* **EXERCISE OBJECTIVE**
Your reply should consist of one number: how many lines below contain "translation".

Source data
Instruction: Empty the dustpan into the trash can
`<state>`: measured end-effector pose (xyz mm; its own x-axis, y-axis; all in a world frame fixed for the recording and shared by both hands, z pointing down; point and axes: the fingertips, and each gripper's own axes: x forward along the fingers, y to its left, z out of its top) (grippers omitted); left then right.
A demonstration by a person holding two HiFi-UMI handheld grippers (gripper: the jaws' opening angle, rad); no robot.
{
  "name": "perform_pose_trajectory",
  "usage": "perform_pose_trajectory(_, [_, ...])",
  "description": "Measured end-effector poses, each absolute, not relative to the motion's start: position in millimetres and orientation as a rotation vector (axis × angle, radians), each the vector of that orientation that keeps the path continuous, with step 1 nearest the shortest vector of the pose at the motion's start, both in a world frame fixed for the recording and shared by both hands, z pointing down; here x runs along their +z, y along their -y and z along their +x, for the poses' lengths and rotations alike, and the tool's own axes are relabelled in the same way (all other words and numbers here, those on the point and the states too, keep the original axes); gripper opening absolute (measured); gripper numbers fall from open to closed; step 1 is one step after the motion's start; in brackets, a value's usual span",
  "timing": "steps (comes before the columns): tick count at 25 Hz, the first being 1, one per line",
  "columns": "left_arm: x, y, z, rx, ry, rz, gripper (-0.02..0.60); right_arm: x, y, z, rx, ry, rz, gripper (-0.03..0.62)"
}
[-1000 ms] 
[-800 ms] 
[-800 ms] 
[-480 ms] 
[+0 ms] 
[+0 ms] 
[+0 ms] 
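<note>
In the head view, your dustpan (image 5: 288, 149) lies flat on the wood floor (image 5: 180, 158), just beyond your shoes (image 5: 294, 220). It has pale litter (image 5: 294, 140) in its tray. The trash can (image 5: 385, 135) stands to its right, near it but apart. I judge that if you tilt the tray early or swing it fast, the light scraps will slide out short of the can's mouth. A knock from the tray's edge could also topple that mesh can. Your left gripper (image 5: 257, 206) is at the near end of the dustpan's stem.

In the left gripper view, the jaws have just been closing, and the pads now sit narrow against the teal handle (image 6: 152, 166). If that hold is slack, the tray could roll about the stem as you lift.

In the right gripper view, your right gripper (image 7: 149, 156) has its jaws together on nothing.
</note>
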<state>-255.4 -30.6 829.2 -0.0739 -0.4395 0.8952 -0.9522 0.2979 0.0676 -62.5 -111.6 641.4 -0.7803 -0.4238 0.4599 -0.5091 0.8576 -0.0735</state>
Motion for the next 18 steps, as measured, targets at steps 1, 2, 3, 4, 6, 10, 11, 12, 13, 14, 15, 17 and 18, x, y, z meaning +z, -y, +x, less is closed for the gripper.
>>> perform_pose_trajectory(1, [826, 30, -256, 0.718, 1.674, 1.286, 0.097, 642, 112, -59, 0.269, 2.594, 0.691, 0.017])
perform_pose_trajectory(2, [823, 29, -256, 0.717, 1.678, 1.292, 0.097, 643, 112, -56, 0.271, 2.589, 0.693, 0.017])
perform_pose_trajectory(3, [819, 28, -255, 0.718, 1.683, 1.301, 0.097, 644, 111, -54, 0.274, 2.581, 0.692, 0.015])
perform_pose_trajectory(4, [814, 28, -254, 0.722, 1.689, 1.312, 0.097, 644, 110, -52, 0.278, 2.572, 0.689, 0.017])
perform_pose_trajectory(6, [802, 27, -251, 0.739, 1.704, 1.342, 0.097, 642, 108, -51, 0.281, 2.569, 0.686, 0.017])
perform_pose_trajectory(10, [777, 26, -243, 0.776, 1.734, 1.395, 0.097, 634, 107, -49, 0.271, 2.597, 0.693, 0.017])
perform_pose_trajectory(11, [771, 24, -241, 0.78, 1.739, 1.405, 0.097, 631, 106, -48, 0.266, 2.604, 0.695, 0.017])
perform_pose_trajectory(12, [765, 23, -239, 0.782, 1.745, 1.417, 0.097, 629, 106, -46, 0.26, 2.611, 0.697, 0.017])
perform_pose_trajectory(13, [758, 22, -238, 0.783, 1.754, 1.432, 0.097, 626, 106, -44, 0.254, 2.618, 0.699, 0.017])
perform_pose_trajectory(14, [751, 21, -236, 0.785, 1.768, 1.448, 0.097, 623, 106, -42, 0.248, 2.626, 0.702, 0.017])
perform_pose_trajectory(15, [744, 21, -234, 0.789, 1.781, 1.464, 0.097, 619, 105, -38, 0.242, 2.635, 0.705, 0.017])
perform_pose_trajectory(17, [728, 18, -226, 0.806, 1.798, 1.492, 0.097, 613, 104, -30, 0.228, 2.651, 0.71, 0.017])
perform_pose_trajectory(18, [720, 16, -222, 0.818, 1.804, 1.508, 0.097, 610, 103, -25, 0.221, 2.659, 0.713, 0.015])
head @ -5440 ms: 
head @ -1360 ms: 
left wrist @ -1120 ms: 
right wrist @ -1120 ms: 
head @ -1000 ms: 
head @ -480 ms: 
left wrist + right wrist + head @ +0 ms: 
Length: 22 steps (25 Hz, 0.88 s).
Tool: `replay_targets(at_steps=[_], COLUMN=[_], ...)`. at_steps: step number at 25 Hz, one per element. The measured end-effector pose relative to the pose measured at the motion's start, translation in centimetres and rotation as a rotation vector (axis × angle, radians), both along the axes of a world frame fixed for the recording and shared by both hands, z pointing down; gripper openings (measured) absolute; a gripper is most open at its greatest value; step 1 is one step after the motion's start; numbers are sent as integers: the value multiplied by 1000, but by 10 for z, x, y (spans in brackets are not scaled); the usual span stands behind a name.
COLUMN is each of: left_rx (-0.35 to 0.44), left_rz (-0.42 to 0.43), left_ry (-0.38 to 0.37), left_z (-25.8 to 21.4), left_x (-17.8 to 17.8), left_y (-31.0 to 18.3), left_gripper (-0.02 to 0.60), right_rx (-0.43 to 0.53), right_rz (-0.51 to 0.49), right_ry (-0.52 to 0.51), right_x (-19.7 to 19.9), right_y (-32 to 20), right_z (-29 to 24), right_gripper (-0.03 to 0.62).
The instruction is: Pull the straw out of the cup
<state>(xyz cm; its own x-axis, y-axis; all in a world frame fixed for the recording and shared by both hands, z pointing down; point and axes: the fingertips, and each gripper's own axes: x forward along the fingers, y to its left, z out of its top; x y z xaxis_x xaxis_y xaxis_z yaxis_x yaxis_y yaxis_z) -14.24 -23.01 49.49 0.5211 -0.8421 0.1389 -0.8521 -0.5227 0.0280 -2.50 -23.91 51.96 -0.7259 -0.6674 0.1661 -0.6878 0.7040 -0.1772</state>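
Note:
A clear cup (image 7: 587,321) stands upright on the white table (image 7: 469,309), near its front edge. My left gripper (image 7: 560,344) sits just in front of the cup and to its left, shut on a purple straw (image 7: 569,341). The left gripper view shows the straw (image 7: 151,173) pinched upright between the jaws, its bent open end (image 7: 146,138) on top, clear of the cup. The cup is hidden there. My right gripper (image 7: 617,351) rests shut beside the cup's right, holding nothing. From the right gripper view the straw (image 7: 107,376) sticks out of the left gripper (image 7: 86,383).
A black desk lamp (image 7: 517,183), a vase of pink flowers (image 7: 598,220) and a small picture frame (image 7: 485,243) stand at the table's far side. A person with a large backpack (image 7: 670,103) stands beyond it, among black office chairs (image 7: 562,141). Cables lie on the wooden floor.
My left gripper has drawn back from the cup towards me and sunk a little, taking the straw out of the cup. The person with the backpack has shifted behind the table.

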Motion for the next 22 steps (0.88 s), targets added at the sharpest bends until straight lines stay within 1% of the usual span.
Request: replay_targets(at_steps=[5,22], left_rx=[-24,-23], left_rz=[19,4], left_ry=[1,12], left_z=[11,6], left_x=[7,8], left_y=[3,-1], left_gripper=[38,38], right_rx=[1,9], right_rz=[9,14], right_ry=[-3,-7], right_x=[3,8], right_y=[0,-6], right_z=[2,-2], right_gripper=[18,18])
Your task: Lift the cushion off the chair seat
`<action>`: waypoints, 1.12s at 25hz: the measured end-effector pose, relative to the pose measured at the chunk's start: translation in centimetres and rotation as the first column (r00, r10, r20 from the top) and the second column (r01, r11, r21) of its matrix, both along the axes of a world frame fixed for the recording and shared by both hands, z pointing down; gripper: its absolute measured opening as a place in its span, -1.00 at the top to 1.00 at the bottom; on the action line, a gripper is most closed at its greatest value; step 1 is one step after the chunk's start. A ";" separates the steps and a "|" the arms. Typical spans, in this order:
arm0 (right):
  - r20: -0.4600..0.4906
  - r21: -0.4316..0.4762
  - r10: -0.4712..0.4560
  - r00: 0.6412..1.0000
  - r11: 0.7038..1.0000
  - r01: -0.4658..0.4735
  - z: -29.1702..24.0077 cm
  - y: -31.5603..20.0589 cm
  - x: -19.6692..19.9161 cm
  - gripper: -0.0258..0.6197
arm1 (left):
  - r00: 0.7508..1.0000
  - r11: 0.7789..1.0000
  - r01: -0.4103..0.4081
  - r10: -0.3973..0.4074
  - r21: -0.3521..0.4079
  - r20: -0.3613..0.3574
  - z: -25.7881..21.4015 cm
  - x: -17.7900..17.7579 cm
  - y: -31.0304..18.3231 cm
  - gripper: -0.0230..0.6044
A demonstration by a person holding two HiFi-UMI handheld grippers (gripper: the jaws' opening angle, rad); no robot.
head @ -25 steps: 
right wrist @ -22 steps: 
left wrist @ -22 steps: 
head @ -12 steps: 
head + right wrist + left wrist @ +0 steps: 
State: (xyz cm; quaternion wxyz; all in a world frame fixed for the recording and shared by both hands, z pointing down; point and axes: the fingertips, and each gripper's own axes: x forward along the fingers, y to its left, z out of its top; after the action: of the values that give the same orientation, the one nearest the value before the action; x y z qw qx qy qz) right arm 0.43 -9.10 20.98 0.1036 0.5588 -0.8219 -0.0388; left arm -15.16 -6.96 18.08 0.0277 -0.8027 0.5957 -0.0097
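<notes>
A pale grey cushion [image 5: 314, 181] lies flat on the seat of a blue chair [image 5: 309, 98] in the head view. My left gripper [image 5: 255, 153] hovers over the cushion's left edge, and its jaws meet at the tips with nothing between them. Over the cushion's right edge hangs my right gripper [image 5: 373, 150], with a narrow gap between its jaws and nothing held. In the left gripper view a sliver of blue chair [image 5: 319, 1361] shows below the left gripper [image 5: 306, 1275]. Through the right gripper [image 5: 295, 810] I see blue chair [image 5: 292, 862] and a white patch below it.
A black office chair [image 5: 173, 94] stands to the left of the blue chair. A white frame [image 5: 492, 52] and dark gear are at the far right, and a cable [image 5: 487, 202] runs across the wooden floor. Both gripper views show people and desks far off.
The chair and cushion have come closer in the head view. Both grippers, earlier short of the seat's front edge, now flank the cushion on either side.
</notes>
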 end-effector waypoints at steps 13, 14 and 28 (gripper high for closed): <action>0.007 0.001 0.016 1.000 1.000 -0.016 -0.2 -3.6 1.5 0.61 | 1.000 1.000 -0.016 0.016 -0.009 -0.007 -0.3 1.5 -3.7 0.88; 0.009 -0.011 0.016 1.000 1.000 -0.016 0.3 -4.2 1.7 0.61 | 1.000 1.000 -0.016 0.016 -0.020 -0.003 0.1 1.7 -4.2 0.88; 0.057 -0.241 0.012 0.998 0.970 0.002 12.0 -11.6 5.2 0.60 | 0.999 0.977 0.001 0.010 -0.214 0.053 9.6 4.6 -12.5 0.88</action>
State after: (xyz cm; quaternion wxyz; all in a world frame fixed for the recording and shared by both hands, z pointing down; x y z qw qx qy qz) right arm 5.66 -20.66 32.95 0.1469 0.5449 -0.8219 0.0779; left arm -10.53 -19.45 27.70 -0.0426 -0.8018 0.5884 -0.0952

* **RESPONSE AREA**
2